## What the exercise asks
Show, in full, each line of the data that contains "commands".

## Recorded information
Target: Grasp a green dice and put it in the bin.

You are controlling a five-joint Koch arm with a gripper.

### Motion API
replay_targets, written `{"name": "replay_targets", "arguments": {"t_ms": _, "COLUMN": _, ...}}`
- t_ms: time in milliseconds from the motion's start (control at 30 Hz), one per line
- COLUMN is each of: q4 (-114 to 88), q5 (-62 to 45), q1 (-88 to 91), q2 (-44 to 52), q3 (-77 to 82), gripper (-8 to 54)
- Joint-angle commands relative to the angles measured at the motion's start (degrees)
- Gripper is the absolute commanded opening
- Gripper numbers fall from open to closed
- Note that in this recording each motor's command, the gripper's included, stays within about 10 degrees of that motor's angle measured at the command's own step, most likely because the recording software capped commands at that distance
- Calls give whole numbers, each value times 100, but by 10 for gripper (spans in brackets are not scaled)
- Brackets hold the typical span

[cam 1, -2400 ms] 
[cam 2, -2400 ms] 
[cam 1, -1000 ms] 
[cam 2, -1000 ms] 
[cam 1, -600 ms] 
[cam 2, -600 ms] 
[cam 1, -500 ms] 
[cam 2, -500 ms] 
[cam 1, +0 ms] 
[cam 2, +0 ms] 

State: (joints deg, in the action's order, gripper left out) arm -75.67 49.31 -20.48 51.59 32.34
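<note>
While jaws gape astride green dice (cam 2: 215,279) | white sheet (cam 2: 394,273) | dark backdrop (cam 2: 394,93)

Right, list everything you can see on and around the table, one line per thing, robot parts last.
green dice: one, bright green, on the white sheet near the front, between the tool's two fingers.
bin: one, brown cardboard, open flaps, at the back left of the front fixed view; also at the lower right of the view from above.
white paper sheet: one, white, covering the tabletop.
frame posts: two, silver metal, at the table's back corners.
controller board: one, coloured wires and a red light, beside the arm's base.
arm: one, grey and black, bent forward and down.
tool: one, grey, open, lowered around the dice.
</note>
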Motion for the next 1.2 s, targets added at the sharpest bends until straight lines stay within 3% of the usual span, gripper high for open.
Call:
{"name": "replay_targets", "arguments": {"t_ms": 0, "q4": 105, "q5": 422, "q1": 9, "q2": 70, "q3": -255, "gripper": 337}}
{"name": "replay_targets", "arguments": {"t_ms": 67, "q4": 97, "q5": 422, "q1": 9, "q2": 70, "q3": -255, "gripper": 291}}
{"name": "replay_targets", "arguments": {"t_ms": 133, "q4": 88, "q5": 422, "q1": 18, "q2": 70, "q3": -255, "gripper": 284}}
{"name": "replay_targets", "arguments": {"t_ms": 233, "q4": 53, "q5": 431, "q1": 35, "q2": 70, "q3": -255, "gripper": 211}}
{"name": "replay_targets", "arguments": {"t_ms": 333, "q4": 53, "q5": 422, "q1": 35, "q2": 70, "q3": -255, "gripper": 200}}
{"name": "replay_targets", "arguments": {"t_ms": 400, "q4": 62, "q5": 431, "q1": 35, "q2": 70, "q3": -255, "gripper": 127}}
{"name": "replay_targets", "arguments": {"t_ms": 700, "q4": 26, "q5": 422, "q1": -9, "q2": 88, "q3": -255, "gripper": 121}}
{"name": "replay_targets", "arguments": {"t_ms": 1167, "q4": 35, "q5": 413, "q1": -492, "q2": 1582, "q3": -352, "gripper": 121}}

## Final answer
- Joint-angle commands relative to the angles measured at the motion's start (degrees)
- Note that in this recording each motor's command, the gripper's included, stays within about 10 degrees of that motor's angle measured at the command's own step, most likely because the recording software capped commands at that distance

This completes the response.